I think my daughter created this…after consuming sugar

My son was frustrated with lack of originality in his drawings. He said he used to find it easier to create new characters and worlds. Now he’s in a rut making variations on popular worlds created by Nintendo, Marvel, and DC.

I told him with blogging and podcasting, I sometimes get sick of myself (hard to imagine, I know).

Sometimes I need a content fast.

A week without the books, podcasts, or blogs I normally consume. The creative work gets a little harder at first, then easier and fresher. Content fasts open new vistas. I end them hungry for something totally different. I might turn off a business podcast for a week and find myself craving some physics or history.

My son liked the idea and decided to try it and see if he could re-awaken originality in his creations.

The create-to-consume ratio

I’m a big fan of consuming new ideas, but it can be a crutch. My friend Derek Magill recently shared a quote about an optimal 2:1 ratio for creating to consuming. I don’t know if there’s a consistently optimal ratio, but I do know my rate of content consumption needs to be regulated or it will spiral into stagnation.

The best way I’ve found to nail the ratio is to let creation determine consumption.

If you think of consumption as an input needed prior to creating, you’re in a dangerous spot. This framework will give you infinite excuses and you’ll bloat your brain with decreasingly effective stimuli.

Creation comes first

Commit to create and do it. For me, the baseline is a new blog post per day. When I’m doing that, I find my appetite for consumption regulates itself. At times I get dry and need new ideas to mix with old ones and fuel creativity. If creation is the priority, consumption ebbs and flows as needed.

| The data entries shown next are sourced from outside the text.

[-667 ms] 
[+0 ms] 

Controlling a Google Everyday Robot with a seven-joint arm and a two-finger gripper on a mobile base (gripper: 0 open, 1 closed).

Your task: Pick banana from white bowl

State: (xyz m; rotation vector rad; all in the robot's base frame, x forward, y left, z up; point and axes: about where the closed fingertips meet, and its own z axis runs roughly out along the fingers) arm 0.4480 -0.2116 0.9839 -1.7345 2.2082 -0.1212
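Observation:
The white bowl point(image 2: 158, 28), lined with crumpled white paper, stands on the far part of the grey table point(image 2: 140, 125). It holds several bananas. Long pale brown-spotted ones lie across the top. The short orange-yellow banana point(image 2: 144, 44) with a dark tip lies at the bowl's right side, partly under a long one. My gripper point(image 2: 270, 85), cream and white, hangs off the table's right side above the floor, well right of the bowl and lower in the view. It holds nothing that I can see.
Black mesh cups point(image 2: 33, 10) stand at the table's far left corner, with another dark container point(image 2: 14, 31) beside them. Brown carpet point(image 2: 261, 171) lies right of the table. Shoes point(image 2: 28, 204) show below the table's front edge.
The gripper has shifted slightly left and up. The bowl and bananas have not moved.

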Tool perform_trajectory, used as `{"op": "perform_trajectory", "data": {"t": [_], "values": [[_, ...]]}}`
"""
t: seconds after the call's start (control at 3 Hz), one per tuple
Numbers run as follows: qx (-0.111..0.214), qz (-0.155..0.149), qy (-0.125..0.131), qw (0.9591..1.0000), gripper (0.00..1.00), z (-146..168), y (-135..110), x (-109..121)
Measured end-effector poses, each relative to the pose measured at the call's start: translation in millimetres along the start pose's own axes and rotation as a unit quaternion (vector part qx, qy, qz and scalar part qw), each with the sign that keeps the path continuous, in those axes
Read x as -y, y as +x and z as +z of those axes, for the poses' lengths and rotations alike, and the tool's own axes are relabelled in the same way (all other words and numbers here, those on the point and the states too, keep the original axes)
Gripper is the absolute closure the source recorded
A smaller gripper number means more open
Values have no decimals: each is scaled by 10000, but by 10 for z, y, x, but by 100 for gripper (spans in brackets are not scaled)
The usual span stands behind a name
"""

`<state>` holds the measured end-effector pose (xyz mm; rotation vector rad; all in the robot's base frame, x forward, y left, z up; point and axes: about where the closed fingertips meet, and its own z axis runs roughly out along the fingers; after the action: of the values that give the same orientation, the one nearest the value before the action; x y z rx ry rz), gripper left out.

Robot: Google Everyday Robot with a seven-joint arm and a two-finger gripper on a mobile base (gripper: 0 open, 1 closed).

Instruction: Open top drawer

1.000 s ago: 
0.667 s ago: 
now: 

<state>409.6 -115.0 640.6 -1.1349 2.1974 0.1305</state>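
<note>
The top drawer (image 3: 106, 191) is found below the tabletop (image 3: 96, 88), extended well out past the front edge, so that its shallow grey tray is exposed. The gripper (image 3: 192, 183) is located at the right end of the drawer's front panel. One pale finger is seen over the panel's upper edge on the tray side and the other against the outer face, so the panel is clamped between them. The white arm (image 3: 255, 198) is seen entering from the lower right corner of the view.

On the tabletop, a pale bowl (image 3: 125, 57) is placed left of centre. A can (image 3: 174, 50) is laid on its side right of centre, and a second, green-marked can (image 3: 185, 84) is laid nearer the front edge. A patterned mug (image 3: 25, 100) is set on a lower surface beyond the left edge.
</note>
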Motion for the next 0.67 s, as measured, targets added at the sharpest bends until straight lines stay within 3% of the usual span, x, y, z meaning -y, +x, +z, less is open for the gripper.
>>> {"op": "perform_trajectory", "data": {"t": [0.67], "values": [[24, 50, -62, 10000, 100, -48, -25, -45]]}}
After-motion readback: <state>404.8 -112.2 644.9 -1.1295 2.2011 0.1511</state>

I think this is the way humans naturally learn. They create before they appeal to instruction manuals. They test first, and study after failures drive them to better info.

Formal education treats ideas like physical goods. Everything is divided into subjects, like raw materials in a factory, prepared, perfected, measured into the prescribed quantities, then combined into a final product as a last step. It’s all resource gathering and prep work, with a tiny creative output at the 11th hour.

This ain’t no factory

Ideas aren’t like physical goods. They aren’t scarce. You can’t break them. You can create an end product without setting up a sophisticated system of inputs first. In fact, until you have created a product in your mind, you don’t know what inputs and processes are even needed. Who would bulk up on raw materials and build a factory with no notion of what they wanted to produce? That’s how school approaches learning.

I’ve referred to the natural process elsewhere as practice–>practice–>theory–>practice…

You try stuff first. Create first. Consume, study, and reflect in response to a felt need to improve the thing you’re trying to build, not as a preemptive info-cram.

I get better results and have more fun when I lead with creation.